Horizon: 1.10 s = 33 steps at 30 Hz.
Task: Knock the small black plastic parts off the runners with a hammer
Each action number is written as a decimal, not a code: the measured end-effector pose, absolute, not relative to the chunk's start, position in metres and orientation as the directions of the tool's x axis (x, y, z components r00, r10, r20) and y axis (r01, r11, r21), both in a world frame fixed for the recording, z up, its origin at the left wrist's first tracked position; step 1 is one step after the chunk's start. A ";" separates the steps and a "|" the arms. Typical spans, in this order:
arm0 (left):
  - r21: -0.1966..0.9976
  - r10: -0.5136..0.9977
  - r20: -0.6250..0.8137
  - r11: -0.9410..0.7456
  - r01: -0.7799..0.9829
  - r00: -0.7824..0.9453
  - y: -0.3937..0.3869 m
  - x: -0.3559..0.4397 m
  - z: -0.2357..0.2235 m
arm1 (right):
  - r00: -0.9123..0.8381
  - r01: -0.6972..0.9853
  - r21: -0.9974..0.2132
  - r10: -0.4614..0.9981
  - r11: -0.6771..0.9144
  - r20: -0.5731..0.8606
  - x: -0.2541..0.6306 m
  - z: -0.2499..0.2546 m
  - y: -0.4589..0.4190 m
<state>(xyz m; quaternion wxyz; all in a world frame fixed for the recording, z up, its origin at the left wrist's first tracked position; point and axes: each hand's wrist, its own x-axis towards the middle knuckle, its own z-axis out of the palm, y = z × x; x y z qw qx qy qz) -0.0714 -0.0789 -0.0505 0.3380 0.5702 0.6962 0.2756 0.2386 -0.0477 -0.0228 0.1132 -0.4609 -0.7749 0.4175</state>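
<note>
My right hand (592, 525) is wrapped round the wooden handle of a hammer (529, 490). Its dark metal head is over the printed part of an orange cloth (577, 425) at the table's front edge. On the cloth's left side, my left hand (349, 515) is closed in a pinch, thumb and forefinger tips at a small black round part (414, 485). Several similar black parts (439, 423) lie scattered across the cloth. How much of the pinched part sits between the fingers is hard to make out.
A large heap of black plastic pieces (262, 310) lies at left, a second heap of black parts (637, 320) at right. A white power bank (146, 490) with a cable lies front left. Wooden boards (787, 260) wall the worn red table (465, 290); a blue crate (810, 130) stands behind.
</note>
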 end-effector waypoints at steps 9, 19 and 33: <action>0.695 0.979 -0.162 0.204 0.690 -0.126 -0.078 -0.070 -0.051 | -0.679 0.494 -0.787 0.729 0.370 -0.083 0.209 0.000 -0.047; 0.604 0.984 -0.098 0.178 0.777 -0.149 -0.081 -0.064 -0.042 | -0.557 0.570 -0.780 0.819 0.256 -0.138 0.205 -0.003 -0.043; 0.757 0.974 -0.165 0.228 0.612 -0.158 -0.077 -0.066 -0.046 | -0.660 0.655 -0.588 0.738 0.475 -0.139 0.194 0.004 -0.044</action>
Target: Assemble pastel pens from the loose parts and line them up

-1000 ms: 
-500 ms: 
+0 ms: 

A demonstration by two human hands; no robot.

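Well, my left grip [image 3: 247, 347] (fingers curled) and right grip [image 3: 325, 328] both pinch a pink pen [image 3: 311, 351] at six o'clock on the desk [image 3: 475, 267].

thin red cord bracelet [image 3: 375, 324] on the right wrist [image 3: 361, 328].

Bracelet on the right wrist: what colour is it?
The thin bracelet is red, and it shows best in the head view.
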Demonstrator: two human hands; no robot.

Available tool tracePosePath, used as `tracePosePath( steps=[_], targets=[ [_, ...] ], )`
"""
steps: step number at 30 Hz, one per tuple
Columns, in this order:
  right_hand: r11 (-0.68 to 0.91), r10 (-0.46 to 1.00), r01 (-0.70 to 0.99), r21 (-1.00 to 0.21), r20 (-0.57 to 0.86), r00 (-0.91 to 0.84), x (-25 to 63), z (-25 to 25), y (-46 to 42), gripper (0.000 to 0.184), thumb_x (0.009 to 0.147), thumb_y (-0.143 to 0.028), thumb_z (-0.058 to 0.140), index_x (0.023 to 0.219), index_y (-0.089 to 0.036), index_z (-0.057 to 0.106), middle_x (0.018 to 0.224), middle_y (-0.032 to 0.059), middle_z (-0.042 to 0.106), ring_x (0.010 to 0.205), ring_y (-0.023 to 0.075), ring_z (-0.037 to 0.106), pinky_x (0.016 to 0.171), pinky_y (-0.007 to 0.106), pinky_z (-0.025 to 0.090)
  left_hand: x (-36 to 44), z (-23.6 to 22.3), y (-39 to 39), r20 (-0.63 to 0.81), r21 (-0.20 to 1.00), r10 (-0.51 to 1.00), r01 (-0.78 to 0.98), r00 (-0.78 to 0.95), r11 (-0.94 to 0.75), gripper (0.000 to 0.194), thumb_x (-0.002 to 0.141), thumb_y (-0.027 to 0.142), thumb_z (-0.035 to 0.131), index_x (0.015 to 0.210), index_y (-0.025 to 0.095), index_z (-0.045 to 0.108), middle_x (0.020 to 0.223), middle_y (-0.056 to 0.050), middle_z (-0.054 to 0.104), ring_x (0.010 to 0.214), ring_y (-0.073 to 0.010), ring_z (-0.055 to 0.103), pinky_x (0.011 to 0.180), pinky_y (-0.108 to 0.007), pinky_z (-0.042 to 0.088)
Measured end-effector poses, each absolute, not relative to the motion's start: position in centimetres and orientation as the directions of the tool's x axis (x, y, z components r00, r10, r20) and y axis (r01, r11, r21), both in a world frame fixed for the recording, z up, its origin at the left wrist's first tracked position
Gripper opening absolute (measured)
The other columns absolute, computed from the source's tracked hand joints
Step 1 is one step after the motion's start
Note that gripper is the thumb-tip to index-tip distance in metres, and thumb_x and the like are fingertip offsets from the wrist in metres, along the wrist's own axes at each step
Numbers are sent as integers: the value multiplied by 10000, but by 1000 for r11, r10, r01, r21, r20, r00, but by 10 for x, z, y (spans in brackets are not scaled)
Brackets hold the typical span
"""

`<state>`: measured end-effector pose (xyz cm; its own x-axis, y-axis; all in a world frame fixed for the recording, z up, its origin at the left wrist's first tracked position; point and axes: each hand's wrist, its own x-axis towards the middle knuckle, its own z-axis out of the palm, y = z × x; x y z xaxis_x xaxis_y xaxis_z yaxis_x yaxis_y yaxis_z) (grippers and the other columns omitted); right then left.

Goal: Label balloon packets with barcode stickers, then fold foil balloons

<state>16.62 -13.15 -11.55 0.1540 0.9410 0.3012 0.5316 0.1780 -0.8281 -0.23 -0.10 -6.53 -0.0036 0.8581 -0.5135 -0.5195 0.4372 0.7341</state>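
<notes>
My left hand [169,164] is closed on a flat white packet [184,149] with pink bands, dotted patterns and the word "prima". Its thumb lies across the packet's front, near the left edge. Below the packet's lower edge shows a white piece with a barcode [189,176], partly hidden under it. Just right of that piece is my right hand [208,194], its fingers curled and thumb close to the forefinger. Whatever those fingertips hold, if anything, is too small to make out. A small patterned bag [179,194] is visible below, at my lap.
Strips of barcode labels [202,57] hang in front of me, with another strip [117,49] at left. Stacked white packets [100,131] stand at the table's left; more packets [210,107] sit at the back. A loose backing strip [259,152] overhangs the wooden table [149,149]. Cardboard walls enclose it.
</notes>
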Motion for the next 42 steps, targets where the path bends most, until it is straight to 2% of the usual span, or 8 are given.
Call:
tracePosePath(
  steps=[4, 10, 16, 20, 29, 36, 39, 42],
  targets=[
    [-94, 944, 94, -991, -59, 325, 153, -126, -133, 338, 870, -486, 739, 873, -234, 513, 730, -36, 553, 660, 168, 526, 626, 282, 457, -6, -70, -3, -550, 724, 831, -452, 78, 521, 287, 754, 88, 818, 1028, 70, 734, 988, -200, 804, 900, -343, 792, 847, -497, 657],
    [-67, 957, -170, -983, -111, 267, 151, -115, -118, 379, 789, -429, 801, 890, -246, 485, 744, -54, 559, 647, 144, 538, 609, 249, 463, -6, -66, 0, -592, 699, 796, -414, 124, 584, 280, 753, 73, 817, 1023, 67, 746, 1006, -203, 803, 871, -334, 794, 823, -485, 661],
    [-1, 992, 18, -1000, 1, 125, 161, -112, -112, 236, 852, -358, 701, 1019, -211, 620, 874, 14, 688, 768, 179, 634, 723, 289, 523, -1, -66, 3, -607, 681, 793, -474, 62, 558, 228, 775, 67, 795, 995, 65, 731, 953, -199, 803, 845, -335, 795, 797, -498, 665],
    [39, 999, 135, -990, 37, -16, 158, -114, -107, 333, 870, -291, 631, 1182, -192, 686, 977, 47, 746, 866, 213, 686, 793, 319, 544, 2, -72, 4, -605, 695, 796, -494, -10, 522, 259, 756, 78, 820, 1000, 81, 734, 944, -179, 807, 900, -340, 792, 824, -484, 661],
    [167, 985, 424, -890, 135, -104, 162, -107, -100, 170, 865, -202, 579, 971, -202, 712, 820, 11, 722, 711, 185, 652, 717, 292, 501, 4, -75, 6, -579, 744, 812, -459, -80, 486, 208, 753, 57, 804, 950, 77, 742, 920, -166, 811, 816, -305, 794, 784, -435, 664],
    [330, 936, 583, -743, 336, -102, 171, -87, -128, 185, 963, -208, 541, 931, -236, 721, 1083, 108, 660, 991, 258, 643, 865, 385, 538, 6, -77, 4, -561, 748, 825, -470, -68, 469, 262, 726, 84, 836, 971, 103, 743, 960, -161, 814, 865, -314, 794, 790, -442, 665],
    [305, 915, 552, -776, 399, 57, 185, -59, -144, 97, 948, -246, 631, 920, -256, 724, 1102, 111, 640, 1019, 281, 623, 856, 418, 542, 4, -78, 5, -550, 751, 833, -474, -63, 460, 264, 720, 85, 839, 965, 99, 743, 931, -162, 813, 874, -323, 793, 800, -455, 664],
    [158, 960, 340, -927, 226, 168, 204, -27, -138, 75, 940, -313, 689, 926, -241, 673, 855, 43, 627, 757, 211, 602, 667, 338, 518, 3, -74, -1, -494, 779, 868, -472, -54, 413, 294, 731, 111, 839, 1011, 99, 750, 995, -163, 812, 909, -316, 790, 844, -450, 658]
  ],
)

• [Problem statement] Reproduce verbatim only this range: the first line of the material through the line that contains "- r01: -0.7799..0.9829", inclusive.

• [Answer to this exercise]
Horizon: 1.10 s = 33 steps at 30 Hz.
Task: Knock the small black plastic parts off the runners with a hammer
Each action number is written as a decimal, not a code: the measured end-effector pose, absolute, not relative to the chunk's start, position in metres and orientation as the directions of the tool's x axis (x, y, z components r00, r10, r20) and y axis (r01, r11, r21), both in a world frame fixed for the recording, z up, its origin at the left wrist's first tracked position; step 1 is one step after the chunk's start. A ";" separates the steps and a "|" the arms. Typical spans, in this order:
arm0 (left):
  - r21: -0.1966..0.9976
  - r10: -0.5136..0.9977
  - r20: -0.6250..0.8137
  - r11: -0.9410..0.7456
  - r01: -0.7799..0.9829

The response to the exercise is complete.